Directions for this task: Render every entry exactly as it appears.
********************
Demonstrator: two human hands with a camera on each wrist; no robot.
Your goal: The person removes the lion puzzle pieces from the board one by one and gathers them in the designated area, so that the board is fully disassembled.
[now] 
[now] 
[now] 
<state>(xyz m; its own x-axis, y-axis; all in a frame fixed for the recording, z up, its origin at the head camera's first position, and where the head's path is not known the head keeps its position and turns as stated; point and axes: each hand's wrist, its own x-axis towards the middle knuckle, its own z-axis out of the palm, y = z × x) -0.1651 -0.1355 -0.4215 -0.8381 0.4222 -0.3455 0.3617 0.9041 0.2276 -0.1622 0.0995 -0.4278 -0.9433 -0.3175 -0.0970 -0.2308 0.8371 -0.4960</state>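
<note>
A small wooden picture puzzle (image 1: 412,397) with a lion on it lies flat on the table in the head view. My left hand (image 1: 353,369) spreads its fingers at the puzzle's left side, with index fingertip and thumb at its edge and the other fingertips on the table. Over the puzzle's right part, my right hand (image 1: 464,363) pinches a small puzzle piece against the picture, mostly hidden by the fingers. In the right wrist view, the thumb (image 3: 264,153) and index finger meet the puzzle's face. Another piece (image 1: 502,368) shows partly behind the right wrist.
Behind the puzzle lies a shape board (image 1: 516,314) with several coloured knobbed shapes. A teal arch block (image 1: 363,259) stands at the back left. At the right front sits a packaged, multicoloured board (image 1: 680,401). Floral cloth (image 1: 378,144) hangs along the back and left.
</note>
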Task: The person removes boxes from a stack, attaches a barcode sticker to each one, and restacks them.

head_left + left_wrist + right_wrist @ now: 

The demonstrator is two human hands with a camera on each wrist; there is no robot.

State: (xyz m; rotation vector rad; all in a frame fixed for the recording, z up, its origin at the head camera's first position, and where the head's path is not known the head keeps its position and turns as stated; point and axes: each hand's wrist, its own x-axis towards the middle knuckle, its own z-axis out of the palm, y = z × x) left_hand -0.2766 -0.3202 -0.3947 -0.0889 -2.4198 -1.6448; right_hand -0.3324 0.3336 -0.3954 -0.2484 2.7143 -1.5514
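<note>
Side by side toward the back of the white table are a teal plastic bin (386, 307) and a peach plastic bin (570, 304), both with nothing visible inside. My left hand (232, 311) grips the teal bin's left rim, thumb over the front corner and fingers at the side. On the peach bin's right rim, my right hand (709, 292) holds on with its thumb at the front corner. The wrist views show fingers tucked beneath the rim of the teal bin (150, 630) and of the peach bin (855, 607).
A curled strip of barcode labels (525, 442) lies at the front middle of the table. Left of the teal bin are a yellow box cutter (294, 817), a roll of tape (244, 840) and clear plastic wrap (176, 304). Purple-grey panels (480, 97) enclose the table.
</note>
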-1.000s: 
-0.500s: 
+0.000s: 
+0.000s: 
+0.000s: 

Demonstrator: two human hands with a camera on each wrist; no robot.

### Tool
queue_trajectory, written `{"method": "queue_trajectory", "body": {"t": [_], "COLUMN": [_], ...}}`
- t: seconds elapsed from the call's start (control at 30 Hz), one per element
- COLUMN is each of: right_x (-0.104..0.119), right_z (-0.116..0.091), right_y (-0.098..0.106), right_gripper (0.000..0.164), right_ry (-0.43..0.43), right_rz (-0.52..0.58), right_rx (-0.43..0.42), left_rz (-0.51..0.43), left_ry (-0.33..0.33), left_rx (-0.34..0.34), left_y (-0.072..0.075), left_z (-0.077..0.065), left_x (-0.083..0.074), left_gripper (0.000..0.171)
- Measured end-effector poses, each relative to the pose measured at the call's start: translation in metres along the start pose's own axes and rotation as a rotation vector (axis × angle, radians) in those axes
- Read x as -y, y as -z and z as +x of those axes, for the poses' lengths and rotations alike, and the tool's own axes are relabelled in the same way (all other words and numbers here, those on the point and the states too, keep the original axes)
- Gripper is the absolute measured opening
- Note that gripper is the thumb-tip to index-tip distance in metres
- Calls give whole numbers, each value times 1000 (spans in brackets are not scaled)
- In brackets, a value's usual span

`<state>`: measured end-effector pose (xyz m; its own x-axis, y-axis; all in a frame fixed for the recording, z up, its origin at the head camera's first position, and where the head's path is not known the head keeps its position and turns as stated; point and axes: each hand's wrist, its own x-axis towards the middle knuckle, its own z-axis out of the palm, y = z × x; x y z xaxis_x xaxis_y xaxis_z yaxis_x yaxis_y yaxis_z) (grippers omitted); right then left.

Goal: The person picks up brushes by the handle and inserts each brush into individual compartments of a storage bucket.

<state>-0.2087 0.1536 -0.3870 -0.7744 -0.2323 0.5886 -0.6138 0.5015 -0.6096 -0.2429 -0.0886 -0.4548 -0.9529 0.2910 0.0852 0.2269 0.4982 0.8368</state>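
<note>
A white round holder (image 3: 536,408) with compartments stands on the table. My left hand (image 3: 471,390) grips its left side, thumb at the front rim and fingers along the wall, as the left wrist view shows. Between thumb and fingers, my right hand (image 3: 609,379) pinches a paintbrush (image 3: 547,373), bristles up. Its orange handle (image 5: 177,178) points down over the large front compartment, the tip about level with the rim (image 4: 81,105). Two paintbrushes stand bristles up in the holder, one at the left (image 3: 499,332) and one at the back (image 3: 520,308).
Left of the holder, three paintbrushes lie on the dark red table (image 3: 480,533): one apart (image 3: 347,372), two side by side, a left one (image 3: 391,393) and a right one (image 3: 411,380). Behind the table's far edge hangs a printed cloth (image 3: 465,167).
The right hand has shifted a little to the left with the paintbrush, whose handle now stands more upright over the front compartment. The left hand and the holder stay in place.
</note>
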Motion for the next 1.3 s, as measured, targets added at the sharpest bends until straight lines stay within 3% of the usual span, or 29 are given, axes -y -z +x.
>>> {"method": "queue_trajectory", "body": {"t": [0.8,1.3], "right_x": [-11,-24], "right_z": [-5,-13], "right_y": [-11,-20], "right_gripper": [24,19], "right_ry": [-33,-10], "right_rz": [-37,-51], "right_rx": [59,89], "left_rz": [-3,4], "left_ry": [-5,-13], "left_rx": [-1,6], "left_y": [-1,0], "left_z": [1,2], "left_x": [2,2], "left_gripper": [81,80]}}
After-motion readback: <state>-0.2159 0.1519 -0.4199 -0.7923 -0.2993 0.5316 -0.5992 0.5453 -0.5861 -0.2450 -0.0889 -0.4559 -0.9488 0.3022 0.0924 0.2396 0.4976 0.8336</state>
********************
Result:
Demonstrator: two human hands with a camera on each wrist; no robot.
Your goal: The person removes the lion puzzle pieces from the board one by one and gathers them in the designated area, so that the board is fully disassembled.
[now] 
[now] 
[now] 
<state>(xyz m; its own x-axis, y-axis; all in a frame fixed for the recording, z up, its origin at the head camera's first position, and where the head's path is not known the head keeps its position and turns as stated; point and axes: each hand's wrist, its own x-axis towards the middle knuckle, its own z-axis out of the palm, y = z × x) -0.1651 -0.1355 -0.4215 -0.8381 0.4222 -0.3455 0.3617 0.9041 0.2276 -0.1622 0.0995 -0.4278 -0.9433 -0.3175 -0.0970 -0.2308 0.8371 -0.4960</state>
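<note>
A small wooden picture puzzle (image 1: 412,397) with a lion on it lies flat on the table in the head view. My left hand (image 1: 353,369) spreads its fingers at the puzzle's left side, with index fingertip and thumb at its edge and the other fingertips on the table. Over the puzzle's right part, my right hand (image 1: 464,363) pinches a small puzzle piece against the picture, mostly hidden by the fingers. In the right wrist view, the thumb (image 3: 264,153) and index finger meet the puzzle's face. Another piece (image 1: 502,368) shows partly behind the right wrist.
Behind the puzzle lies a shape board (image 1: 516,314) with several coloured knobbed shapes. A teal arch block (image 1: 363,259) stands at the back left. At the right front sits a packaged, multicoloured board (image 1: 680,401). Floral cloth (image 1: 378,144) hangs along the back and left.
</note>
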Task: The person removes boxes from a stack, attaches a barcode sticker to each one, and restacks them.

head_left + left_wrist + right_wrist @ now: 

The demonstrator is two human hands with a camera on each wrist; there is no robot.

State: (xyz m; rotation vector rad; all in a frame fixed for the recording, z up, its origin at the head camera's first position, and where the head's path is not known the head keeps its position and turns as stated; point and axes: each hand's wrist, its own x-axis towards the middle knuckle, its own z-axis out of the palm, y = z × x) left_hand -0.2766 -0.3202 -0.3947 -0.0889 -2.4198 -1.6448; right_hand -0.3324 0.3336 -0.3954 -0.2484 2.7143 -1.5514
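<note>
Side by side toward the back of the white table are a teal plastic bin (386, 307) and a peach plastic bin (570, 304), both with nothing visible inside. My left hand (232, 311) grips the teal bin's left rim, thumb over the front corner and fingers at the side. On the peach bin's right rim, my right hand (709, 292) holds on with its thumb at the front corner. The wrist views show fingers tucked beneath the rim of the teal bin (150, 630) and of the peach bin (855, 607).
A curled strip of barcode labels (525, 442) lies at the front middle of the table. Left of the teal bin are a yellow box cutter (294, 817), a roll of tape (244, 840) and clear plastic wrap (176, 304). Purple-grey panels (480, 97) enclose the table.
</note>
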-1.000s: 
-0.500s: 
+0.000s: 
+0.000s: 
+0.000s: 

Demonstrator: two human hands with a camera on each wrist; no robot.

### Tool
queue_trajectory, written `{"method": "queue_trajectory", "body": {"t": [_], "COLUMN": [_], ...}}`
- t: seconds elapsed from the call's start (control at 30 Hz), one per element
- COLUMN is each of: right_x (-0.104..0.119), right_z (-0.116..0.091), right_y (-0.098..0.106), right_gripper (0.000..0.164), right_ry (-0.43..0.43), right_rz (-0.52..0.58), right_rx (-0.43..0.42), left_rz (-0.51..0.43), left_ry (-0.33..0.33), left_rx (-0.34..0.34), left_y (-0.072..0.075), left_z (-0.077..0.065), left_x (-0.083..0.074), left_gripper (0.000..0.171)
- Measured end-effector poses, each relative to the pose measured at the call's start: translation in metres along the start pose's own axes and rotation as a rotation vector (axis × angle, radians) in those axes
- Read x as -y, y as -z and z as +x of those axes, for the poses' lengths and rotations alike, and the tool's own axes are relabelled in the same way (all other words and numbers here, those on the point and the states too, keep the original axes)
- Gripper is the absolute measured opening
- Note that gripper is the thumb-tip to index-tip distance in metres
- Calls give whole numbers, each value times 1000 (spans in brackets are not scaled)
- In brackets, a value's usual span

`<state>`: measured end-effector pose (xyz m; its own x-axis, y-axis; all in a frame fixed for the recording, z up, its origin at the head camera's first position, and where the head's path is not known the head keeps its position and turns as stated; point and axes: each hand's wrist, its own x-axis towards the middle knuckle, its own z-axis out of the palm, y = z × x; x y z xaxis_x xaxis_y xaxis_z yaxis_x yaxis_y yaxis_z) (grippers omitted); right then left.

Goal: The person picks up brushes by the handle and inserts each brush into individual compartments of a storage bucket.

<state>-0.2087 0.1536 -0.3870 -0.7744 -0.2323 0.5886 -0.6138 0.5015 -0.6096 -0.2429 -0.0886 -0.4548 -0.9529 0.2910 0.0852 0.2269 0.4982 0.8368</state>
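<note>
A white round holder (image 3: 536,408) with compartments stands on the table. My left hand (image 3: 471,390) grips its left side, thumb at the front rim and fingers along the wall, as the left wrist view shows. Between thumb and fingers, my right hand (image 3: 609,379) pinches a paintbrush (image 3: 547,373), bristles up. Its orange handle (image 5: 177,178) points down over the large front compartment, the tip about level with the rim (image 4: 81,105). Two paintbrushes stand bristles up in the holder, one at the left (image 3: 499,332) and one at the back (image 3: 520,308).
Left of the holder, three paintbrushes lie on the dark red table (image 3: 480,533): one apart (image 3: 347,372), two side by side, a left one (image 3: 391,393) and a right one (image 3: 411,380). Behind the table's far edge hangs a printed cloth (image 3: 465,167).
The right hand has shifted a little to the left with the paintbrush, whose handle now stands more upright over the front compartment. The left hand and the holder stay in place.
</note>
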Motion for the next 1.3 s, as measured, targets added at the sharpest bends until straight lines stay within 3% of the usual span, or 29 are given, axes -y -z +x.
>>> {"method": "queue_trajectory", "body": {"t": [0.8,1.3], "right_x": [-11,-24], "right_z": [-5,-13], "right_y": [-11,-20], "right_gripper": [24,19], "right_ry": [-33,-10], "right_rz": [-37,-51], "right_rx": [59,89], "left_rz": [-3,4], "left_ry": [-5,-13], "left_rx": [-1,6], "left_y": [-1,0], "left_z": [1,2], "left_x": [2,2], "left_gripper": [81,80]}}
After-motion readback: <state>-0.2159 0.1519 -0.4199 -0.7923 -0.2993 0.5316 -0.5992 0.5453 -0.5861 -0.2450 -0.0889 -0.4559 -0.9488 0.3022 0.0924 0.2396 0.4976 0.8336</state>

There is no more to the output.